Work request -> State how many lines in the listing below contain the word "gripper", and write nothing else.

*** Begin section ***

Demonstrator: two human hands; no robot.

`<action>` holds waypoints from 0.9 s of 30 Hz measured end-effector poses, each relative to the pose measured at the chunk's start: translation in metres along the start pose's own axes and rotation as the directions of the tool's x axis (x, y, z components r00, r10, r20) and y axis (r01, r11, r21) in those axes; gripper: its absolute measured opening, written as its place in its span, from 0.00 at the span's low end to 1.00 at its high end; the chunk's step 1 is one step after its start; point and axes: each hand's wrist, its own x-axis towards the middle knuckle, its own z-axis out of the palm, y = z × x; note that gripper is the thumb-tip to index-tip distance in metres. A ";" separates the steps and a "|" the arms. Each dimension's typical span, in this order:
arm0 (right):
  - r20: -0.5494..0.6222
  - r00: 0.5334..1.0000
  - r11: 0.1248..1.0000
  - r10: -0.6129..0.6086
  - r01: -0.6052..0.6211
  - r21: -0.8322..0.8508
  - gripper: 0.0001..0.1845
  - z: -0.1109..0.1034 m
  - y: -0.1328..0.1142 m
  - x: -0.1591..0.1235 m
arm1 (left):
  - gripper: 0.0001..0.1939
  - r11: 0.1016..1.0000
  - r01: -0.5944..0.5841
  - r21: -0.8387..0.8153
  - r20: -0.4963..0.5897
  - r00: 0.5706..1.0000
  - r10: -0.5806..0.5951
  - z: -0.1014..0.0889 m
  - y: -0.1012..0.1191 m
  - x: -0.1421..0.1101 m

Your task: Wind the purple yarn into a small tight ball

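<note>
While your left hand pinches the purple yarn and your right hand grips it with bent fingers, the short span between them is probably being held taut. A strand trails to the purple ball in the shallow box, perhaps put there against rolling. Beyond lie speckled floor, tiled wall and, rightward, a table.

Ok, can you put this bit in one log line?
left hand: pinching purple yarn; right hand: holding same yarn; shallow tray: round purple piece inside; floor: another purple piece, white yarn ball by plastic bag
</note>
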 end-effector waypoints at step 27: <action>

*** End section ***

Response area -> 3